The toolkit can help organizations root out malicious code that could be hiding deep in their network.
Microsoft said it open-sourced the toolkit in an effort to share its findings on the SolarWinds malware attack, which Microsoft calls Solorigate.
“Microsoft believes in leading with transparency and sharing intelligence with the community for the betterment of security practices and posture across the industry as a whole,“ the company states.
The attacks abusing vulnerabilities in SolarWinds products don’t stop making rounds on the Internet. They left over 100 private companies breached, among them Microsoft and FireEye.
The vulnerabilities allowed the attackers to steal credentials, escalate privileges, and steal sensitive information.
Organizations who want to know whether they too fell victims to the SolarWinds attack campaign now can use a free tool that Microsoft used to hunt down the malware in its own code.

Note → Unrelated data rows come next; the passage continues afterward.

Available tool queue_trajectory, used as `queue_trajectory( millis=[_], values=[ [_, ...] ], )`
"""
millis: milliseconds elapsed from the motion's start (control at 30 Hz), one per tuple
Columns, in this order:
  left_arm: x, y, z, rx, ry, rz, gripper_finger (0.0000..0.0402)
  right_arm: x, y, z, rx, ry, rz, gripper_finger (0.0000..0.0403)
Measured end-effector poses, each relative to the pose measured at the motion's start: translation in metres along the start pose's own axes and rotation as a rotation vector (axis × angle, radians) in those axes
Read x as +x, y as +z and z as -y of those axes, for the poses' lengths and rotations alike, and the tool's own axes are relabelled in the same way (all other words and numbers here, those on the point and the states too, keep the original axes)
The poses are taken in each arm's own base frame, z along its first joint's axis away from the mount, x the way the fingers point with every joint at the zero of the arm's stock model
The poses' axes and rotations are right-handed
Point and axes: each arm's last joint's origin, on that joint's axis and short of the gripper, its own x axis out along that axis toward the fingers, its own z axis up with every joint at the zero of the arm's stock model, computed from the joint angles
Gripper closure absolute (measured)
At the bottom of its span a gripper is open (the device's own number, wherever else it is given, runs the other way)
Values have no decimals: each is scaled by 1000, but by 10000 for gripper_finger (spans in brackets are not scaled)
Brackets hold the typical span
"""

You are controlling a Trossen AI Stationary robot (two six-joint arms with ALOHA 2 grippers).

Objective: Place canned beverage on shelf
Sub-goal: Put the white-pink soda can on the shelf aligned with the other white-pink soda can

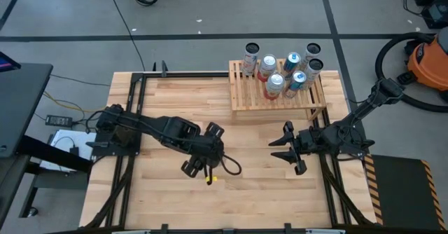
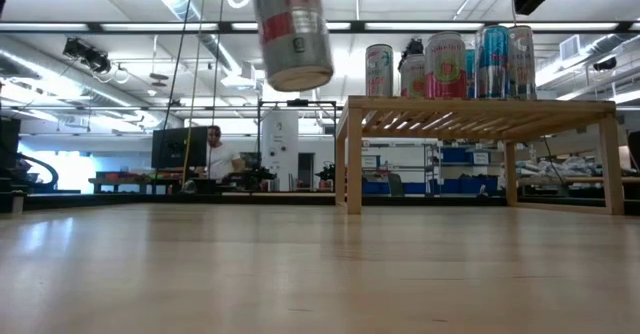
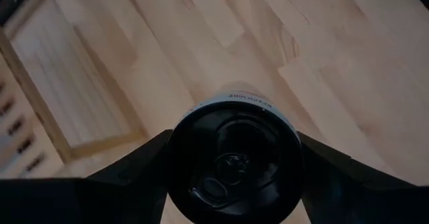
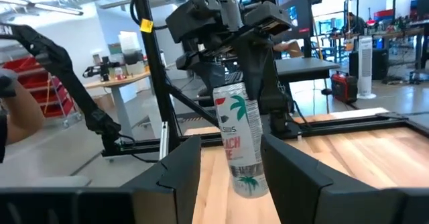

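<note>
A white and silver beverage can [image 4: 240, 140] with red lettering hangs in the air, and my left gripper [image 3: 234, 177] is shut on it, over the table's middle [image 1: 208, 157]. In the low view the can's lower end [image 2: 292, 34] floats well above the wood. The shelf [image 1: 241, 97], a light-wood slatted rack, stands at the far right and carries several upright cans [image 1: 283, 76]. My right gripper [image 1: 285, 150] waits open near the right edge, level and pointing at the held can, with nothing between its fingers [image 4: 167, 177]. My left gripper pinches the can's upper part [image 4: 234, 93], just below its top rim, between its two fingers [image 3: 134, 167]. The fingers come from above, slanting down, one on each side of the round wall. The can hangs below them, slightly tilted and clear of the table.
A small yellow thing [image 1: 210, 179] lies on the table under the left arm. Bare wood [image 1: 252, 185] stretches between the arms and in front of the shelf. A person [image 2: 215, 159] stands far behind the table, and a person's arm [image 4: 13, 113] shows beyond the left side.
</note>
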Motion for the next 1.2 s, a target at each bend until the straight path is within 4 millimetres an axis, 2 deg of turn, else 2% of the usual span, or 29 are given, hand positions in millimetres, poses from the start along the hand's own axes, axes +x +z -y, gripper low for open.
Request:
queue_trajectory(
  millis=[300, 567, 800, 1000, 1200],
  values=[
    [1, 5, -5, 116, 29, 54, 136, 0, 0, 5, -27, -180, 11, 238],
    [1, 5, -5, 131, 29, 56, 136, -1, 5, 6, 34, -210, 61, 238],
    [1, 5, -5, 132, 29, 53, 136, -1, 5, 6, -35, -202, 52, 233],
    [1, 4, -5, 128, 27, 50, 136, -1, 5, 5, -59, -198, 49, 203],
    [1, 4, -5, 124, 27, 50, 136, -1, 5, 5, -58, -174, 50, 143]
  ],
)
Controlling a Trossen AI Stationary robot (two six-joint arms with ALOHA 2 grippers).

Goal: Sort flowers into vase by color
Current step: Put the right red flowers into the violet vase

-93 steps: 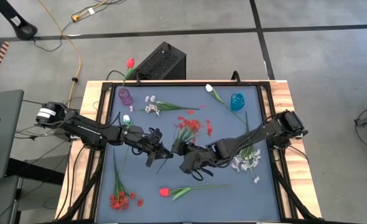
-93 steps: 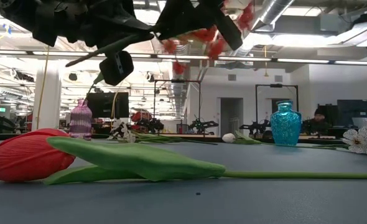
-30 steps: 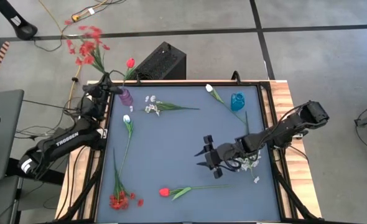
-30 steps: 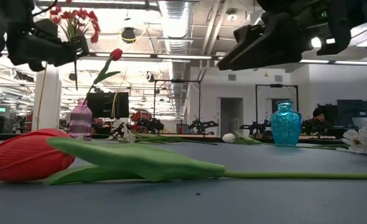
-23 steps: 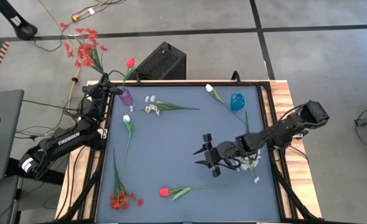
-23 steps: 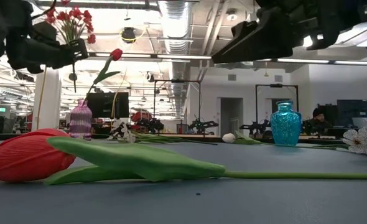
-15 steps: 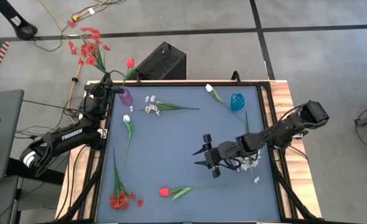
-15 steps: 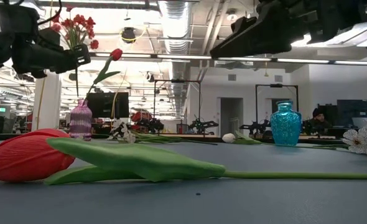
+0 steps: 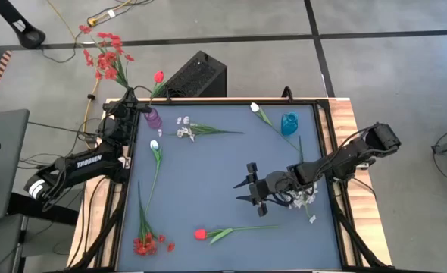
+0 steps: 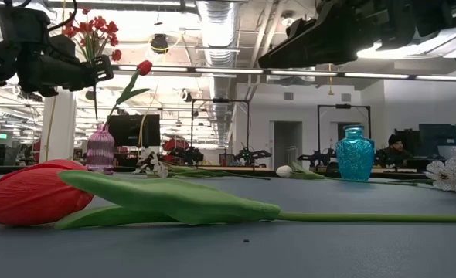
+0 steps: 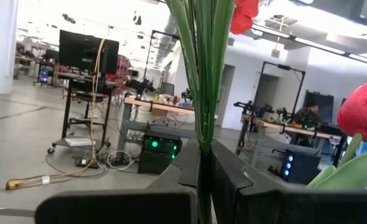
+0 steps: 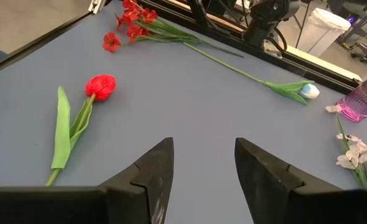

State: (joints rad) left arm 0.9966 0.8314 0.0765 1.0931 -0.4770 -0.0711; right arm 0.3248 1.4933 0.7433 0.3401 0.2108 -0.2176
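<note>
In the upper left of the high view the left gripper [image 9: 125, 108] pinches the green stalk of a red cluster spray [image 9: 104, 51], its blooms fanning out past the table's far-left corner. The stalk's long axis runs down and to the right, its lower end just beside the mouth of the purple vase [image 9: 153, 117], which already holds a red tulip [image 9: 158, 76]. In the left wrist view the stalk [image 11: 202, 87] stands upright between the pressed-in fingers [image 11: 190, 168]. Seating it looks to need only a short descent once the stem end lines up with the vase. The right gripper [image 9: 251, 189] hovers right of centre, jaws spread and empty, beside the white blossoms [image 9: 302, 199]. Compared with three seconds ago, the spray is no longer mid-table between both grippers; over the last second it has tilted and edged toward the vase.
</note>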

The CodeQL queries Microsoft used to analyze its source code are available as GitHub’s Advanced Security toolset and are available publicly now. These queries can find signs of the SolarWinds-type attack in any software.

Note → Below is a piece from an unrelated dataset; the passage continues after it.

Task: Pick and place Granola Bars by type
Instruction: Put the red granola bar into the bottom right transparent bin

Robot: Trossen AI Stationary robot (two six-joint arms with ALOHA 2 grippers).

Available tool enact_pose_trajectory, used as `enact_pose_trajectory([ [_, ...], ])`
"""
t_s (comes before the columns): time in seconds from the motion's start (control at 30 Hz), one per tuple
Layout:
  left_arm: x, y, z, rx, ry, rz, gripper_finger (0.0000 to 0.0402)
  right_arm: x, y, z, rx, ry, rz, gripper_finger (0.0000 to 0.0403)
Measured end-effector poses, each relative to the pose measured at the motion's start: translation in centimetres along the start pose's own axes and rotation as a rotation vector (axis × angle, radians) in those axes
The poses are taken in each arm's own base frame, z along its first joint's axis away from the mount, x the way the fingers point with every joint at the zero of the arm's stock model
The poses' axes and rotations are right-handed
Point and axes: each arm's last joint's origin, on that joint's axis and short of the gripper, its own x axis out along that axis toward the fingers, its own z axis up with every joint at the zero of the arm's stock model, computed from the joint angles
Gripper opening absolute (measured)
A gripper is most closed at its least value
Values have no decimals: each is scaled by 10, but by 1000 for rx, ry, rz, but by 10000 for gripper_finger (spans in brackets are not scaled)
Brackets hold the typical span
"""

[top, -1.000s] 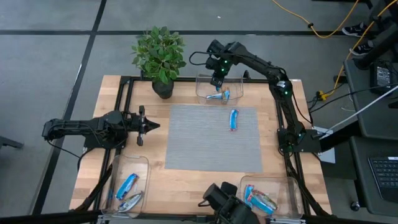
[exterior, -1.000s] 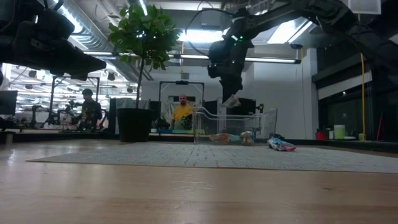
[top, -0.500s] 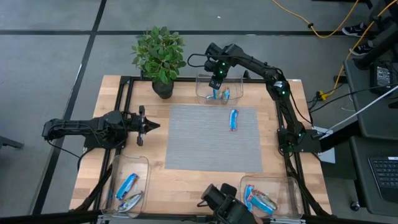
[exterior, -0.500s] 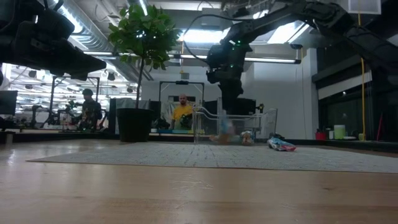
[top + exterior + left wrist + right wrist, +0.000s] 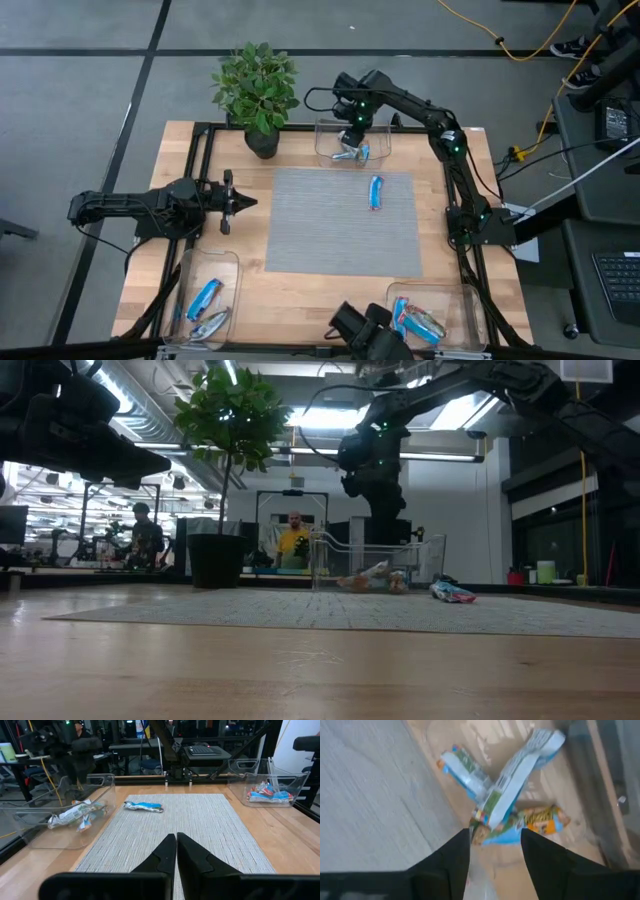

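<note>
My right gripper (image 5: 352, 128) hangs open over the clear bin (image 5: 322, 140) at the table's far edge, pointing down with nothing between its fingers (image 5: 540, 855). Under it a silver granola bar (image 5: 512, 780) lies slanted across two other bars (image 5: 540, 820) in that bin; the low view shows it (image 5: 372, 571) resting on them. One blue bar (image 5: 375, 192) lies flat on the grey mat (image 5: 320, 225), also in the left wrist view (image 5: 143, 806). My left gripper (image 5: 232, 202) waits shut at the table's left side, level above the wood.
A potted plant (image 5: 258, 90) stands at the far edge, left of the far bin. A clear bin (image 5: 228, 262) at the near left holds blue and silver bars. Another bin (image 5: 462, 295) at the near right holds several more bars.
My right gripper has opened above the far bin and let go of the silver bar. The bar hung from its fingers a second ago, then dropped, and now lies on the bars in the bin. The gripper has tipped slightly while staying over the bin.
</note>
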Motion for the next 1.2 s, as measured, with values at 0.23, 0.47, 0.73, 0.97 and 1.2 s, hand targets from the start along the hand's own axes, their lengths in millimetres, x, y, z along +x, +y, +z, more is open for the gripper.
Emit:
enact_pose_trajectory([
  [0.23, 0, 0, 0, 0, 0, 0, 8, -29, 14, -11, 12, -25, -4, 171],
  [0.47, 0, 0, 0, 0, 0, 0, 13, -79, 39, -31, 6, -146, -24, 166],
  [0.73, 0, 0, 0, 0, 0, 0, 6, -133, 78, -66, -36, -244, -179, 166],
  [0.97, 0, 0, 0, 0, 0, 0, 11, -165, 107, -98, -48, -300, -177, 166],
  [1.2, 0, 0, 0, 0, 0, 0, 10, -197, 123, -132, -73, -407, -260, 166],
])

But the CodeQL queries can find patterns not only those associated with the Solorigate indications of compromise (IoCs), but they offer many other backdoor functionality and detection-evasion techniques, Microsoft writes.

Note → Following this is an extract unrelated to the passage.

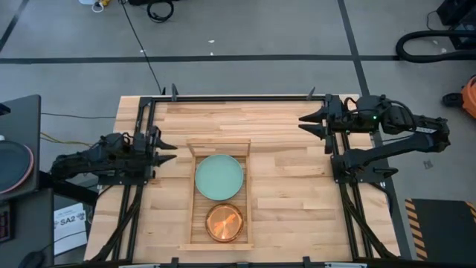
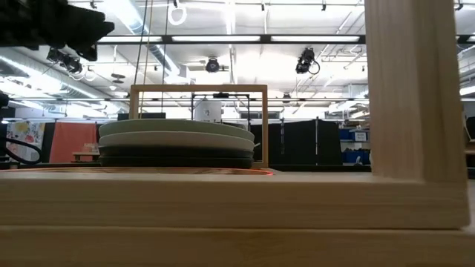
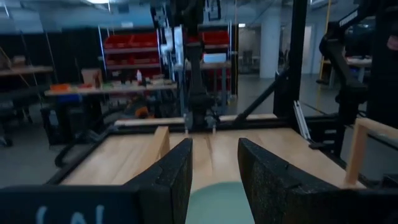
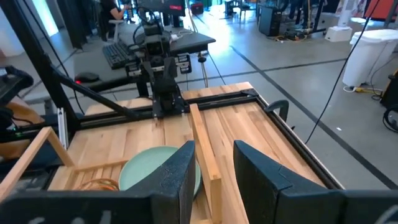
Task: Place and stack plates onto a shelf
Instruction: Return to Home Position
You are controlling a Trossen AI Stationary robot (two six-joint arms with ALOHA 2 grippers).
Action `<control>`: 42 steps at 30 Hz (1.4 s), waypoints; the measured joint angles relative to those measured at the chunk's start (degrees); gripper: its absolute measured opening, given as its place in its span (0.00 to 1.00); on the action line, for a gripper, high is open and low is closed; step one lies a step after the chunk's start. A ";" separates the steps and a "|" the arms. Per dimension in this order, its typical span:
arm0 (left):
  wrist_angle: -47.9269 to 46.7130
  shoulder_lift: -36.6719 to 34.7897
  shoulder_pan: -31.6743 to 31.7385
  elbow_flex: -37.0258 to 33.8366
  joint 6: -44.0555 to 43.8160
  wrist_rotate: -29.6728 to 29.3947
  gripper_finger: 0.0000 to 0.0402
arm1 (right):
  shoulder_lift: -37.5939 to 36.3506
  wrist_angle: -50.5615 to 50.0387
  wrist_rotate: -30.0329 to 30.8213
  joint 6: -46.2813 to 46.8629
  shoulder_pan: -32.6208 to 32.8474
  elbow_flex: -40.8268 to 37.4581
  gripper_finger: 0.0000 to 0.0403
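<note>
The light-wood shelf (image 1: pixel 218 195) lies on the middle of the table. On its far half sits a stack of large plates with a mint green plate (image 1: pixel 219 176) on top; the low view shows the stack (image 2: pixel 177 144) with darker plates beneath. On the shelf's near half sits a small orange translucent plate (image 1: pixel 224 222). My left gripper (image 1: pixel 169 151) hovers left of the shelf, open, holding nothing. My right gripper (image 1: pixel 305 122) hovers at the table's far right, open and empty. The mint plate also shows in the wrist views (image 3: pixel 217 202) (image 4: pixel 152 165).
Black metal frame rails (image 1: pixel 141 186) run along the table's left, right and far edges. Bare plank tabletop (image 1: pixel 286 193) lies between the shelf and the right arm's base. A wooden upright (image 2: pixel 415 89) stands close to the low camera.
</note>
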 joint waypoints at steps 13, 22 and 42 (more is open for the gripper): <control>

The researchers note, though, there is no guarantee that the bad actors always used the same functionality or coding style in their other attacks, so the open-sourced CodeQL queries may not detect malware in other systems if they deviate significantly from the tactics seen by Microsoft in their Solorigate implant.
The open-sourcing of CodeQL queries is a good example of how sharing techniques that a big tech company like Microsoft has found with the security community and other companies can benefit everyone and promote joint efforts in fighting against sophisticated attacks.